Along with this reform, Louisiana also should pass a law to protect the gun industry from inappropriate discrimination in access to business services, particularly from the insurance industry. Anecdotal evidence continues to mount that some insurers in blanket fashion refuse to insure establishments that manufacture or sell guns and/or ammunition while welcoming all other businesses under commercial policies. This appears to derive from the Pres. Barack Obama Administration’s move a few years ago to allow financial institutions greater latitude to discriminate in doing business with alleged “high risk” industries, lumping in firearms firms.



This appears to have trickled down in insurer guidelines that prices in risk arbitrarily, even though the program supposedly ended. Legislation would prevent pricing or refusal to insure based more on prejudice against the industry than actual evaluable conditions of particular individual businesses.
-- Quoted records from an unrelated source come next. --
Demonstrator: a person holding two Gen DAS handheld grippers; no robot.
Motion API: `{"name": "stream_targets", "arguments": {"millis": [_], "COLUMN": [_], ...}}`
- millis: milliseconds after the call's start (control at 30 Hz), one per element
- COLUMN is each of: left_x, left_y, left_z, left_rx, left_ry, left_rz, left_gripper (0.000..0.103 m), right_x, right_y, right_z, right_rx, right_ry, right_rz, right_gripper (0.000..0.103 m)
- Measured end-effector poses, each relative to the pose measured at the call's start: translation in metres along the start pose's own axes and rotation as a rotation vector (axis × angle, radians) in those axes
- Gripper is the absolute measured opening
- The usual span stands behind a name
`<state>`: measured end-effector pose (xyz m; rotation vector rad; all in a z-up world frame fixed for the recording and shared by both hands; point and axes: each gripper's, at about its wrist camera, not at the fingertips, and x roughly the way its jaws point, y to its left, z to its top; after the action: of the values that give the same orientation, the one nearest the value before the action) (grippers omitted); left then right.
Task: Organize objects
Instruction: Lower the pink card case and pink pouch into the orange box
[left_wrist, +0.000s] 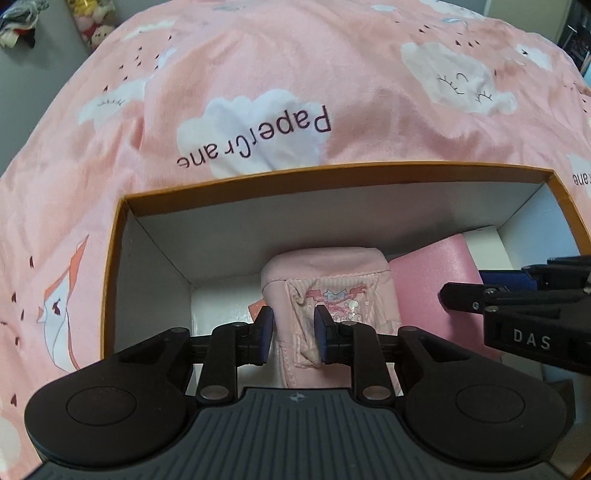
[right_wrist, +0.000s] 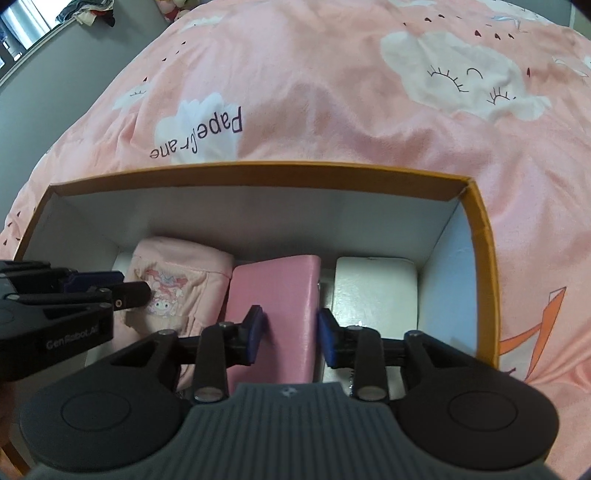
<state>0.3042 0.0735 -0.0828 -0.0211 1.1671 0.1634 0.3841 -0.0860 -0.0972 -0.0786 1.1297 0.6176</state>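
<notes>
An open box with an orange rim (left_wrist: 332, 170) (right_wrist: 258, 170) and white inner walls lies on a pink bedspread. Inside stand a pale pink fabric pouch with a cartoon print (left_wrist: 328, 291) (right_wrist: 181, 280), a glossy pink case (left_wrist: 432, 273) (right_wrist: 277, 295) and a white case (right_wrist: 375, 291). My left gripper (left_wrist: 293, 334) is over the pouch, its blue pads on either side of the pouch's pocket, slightly apart. My right gripper (right_wrist: 291, 334) is over the pink case, its pads straddling it with gaps on both sides. Each gripper shows at the edge of the other's view.
The pink bedspread with white clouds and "PaperCrane" lettering (left_wrist: 258, 140) (right_wrist: 199, 136) surrounds the box. Plush toys (left_wrist: 92, 22) sit at the far left beyond the bed. A grey floor lies left of the bed (right_wrist: 55, 74).
</notes>
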Motion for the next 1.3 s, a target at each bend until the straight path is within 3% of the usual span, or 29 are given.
{"name": "stream_targets", "arguments": {"millis": [200,333,433,667,867,967,1167,1267,1300], "left_x": [0.003,0.004,0.007,0.009,-0.008,-0.017,-0.003,0.008,0.009], "left_y": [0.003,0.002,0.000,-0.006,0.003,0.000,-0.008,-0.006,-0.005], "left_z": [-0.001,-0.002,-0.002,-0.002,-0.005,-0.007,-0.009,-0.009,-0.008], "left_rx": [-0.006,0.005,-0.005,0.005,-0.029,-0.004,0.062,0.039,0.021], "left_ry": [0.012,0.018,0.029,0.031,-0.023,-0.042,-0.005,0.001,0.002], "left_rz": [-0.014,-0.015,-0.024,-0.022,-0.075,-0.070,0.014,-0.009,-0.020], "left_gripper": [0.027,0.026,0.026,0.026,0.042,0.042,0.042,0.040,0.034], "right_x": [-0.022,-0.032,-0.031,-0.032,-0.056,-0.068,-0.079,-0.081,-0.081], "right_y": [0.008,0.013,0.016,0.011,0.014,0.017,0.021,0.020,0.019], "right_z": [-0.004,-0.008,-0.013,-0.022,-0.026,-0.029,-0.039,-0.046,-0.048], "right_rx": [-0.096,-0.162,-0.187,-0.161,-0.137,-0.132,-0.119,-0.119,-0.117], "right_ry": [-0.053,-0.007,0.016,0.020,-0.040,-0.058,-0.070,-0.068,-0.069], "right_rz": [-0.064,-0.032,-0.058,-0.041,-0.048,-0.048,-0.055,-0.049,-0.049], "right_gripper": [0.037,0.037,0.037,0.036,0.037,0.037,0.037,0.037,0.037]}}
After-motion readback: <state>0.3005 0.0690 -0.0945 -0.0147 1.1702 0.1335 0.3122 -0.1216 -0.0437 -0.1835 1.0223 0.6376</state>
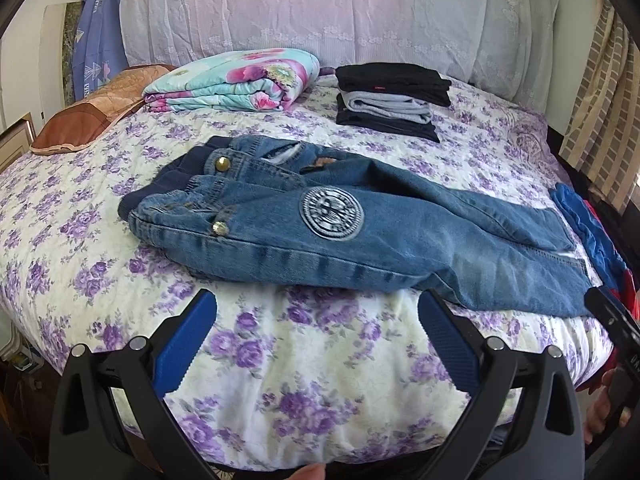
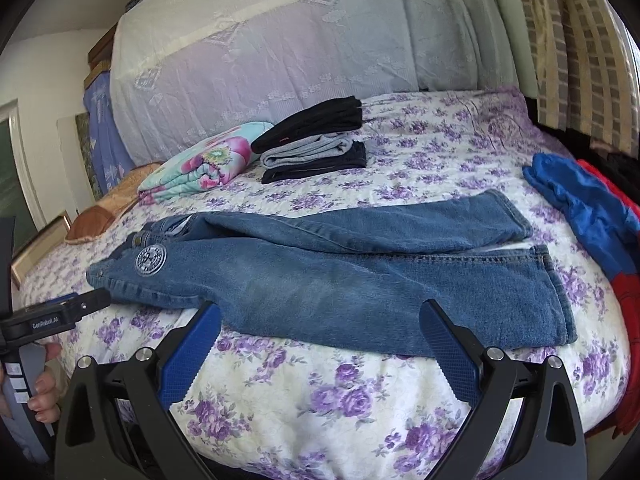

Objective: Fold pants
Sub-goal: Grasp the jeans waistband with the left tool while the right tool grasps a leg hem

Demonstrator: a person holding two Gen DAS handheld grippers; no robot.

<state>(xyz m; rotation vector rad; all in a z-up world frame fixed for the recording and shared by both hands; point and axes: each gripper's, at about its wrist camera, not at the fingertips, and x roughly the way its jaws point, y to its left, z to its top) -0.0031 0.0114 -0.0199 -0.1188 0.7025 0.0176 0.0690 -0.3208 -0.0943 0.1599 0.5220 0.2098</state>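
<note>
A bed fills the room's middle, spread with a cream quilt printed in purple flowers. Behind it a tall headboard is draped in pale lace cloth. A folded floral blanket and a brown cushion lie near the head, beside a stack of folded dark and grey clothes. A blue patterned cloth hangs by the white wall. Checked beige curtains hang on the other side, letting soft daylight in. Framed pictures lean low against the wall. Blue and red garments lie at the bed's edge.
</note>
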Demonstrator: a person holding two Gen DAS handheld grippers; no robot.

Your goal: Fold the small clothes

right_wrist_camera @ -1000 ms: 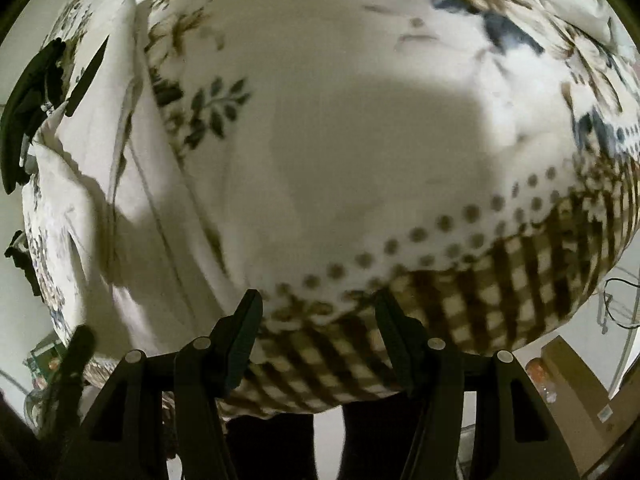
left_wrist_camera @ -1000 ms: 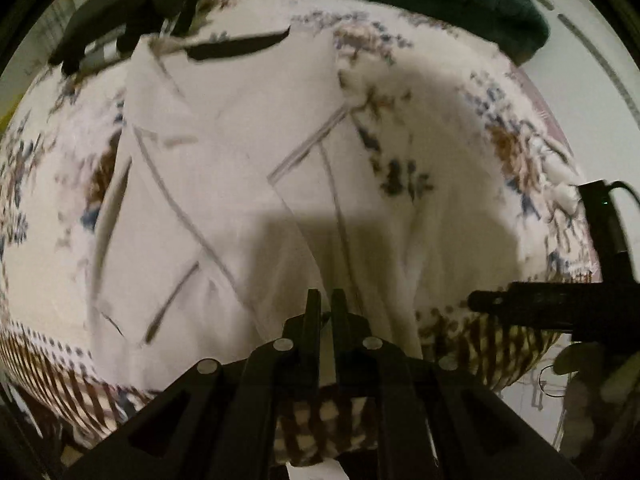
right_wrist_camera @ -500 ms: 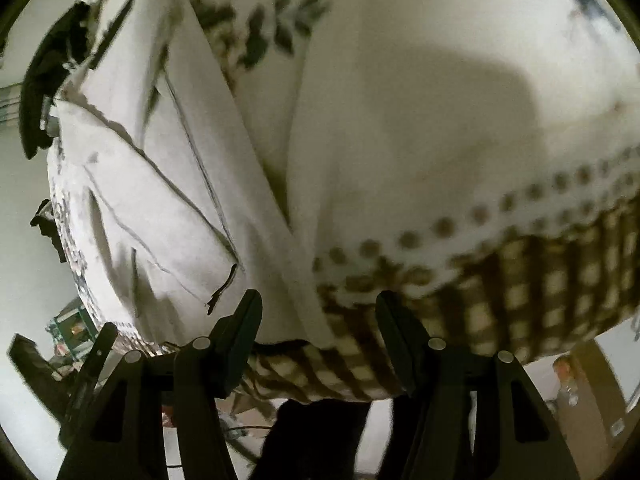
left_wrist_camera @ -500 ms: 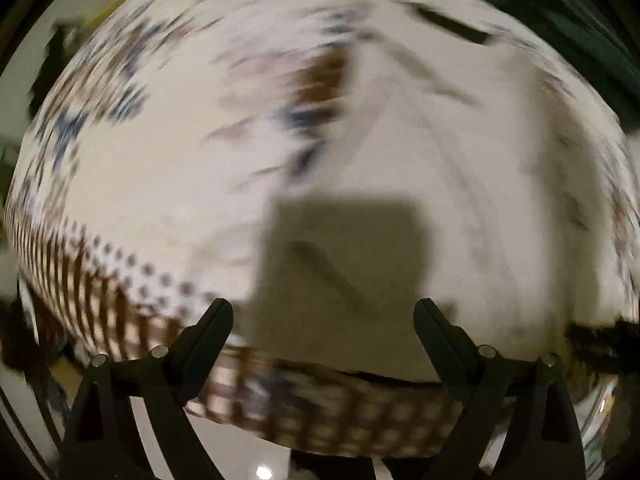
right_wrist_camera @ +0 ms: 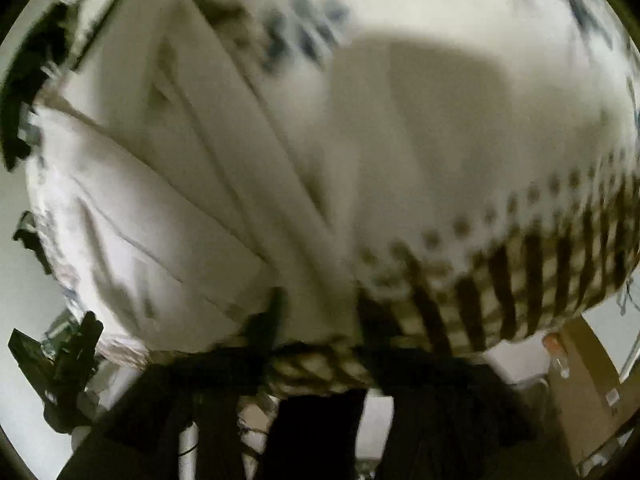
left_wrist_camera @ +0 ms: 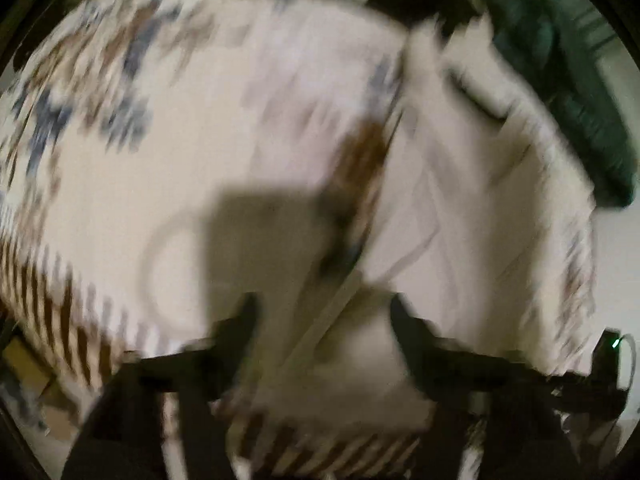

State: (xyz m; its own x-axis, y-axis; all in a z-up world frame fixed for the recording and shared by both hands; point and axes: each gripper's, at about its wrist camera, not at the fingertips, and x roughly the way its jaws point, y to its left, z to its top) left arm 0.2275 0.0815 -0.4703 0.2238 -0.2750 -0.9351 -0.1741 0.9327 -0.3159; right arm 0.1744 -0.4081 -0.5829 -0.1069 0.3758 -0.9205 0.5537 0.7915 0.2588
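Left wrist view shows the left gripper (left_wrist_camera: 320, 320), fingers just narrowed yet apart and empty, over the soft, limp white cotton garment (left_wrist_camera: 460, 200) on the floral-clothed desk (left_wrist_camera: 160, 180); right wrist view shows the right gripper (right_wrist_camera: 318, 312) closing around its hem, best pinched there.

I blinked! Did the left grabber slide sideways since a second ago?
Yes. The white garment was centred ahead of the left gripper; now it sits right of it, so the gripper went left over the tablecloth. Its jaws have just been closing, apart.
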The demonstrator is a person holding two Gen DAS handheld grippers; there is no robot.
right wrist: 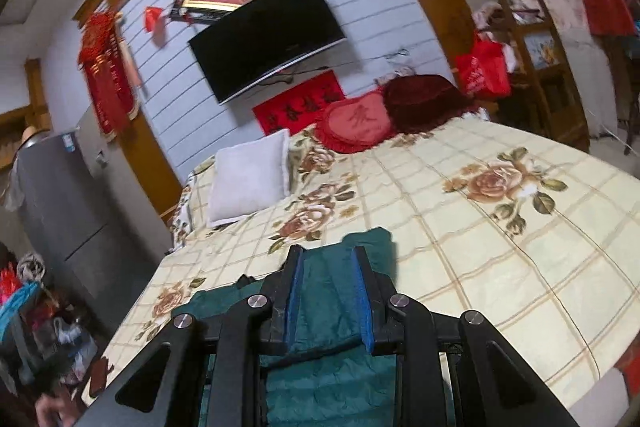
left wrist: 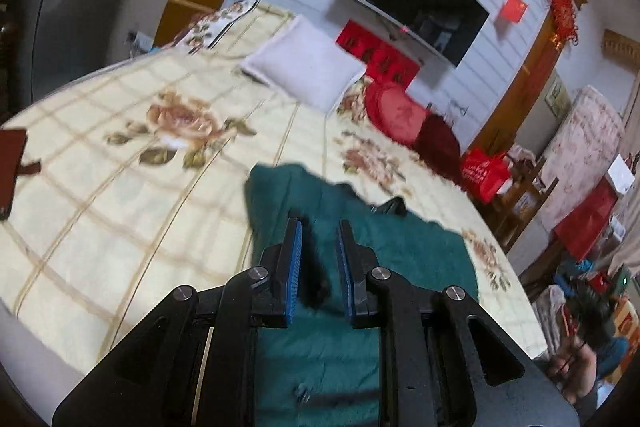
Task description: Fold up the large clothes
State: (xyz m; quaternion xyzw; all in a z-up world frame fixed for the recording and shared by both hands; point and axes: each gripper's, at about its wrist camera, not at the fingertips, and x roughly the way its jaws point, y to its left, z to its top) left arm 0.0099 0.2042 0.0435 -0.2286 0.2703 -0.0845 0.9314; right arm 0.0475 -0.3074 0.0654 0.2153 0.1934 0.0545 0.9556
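Both grippers, left [left wrist: 320,227] and right [right wrist: 330,255], are nearly closed, each pinching the green garment [right wrist: 340,379]. The fabric is soft and limp; grip at edges.

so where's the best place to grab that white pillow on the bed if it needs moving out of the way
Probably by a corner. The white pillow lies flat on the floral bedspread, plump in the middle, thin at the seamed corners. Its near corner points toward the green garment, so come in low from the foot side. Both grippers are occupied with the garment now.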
If insurers can decide on the basis of politics to set higher rates or not to write insurance at all concerning the gun industry as a whole, ignoring the usual underwriting standards, this would lead to higher insurance prices for these firms, which they would pass along to consumers and ultimately would discourage purchases. In turn, this reduces public safety, for the reasons noted above, as well as limits citizens’ protection against potentially tyrannical government. As such, for the good of the public states must pass laws to ensure that political fad and prejudice does not inhibit the gun industry from getting a fair shake from insurers. These laws would not force insurers to write policies to the gun industry, but just guarantee fair treatment.



On this account and with concealed carry at colleges, Louisiana in its upcoming regular legislative session should seek to emulate these other states’ efforts.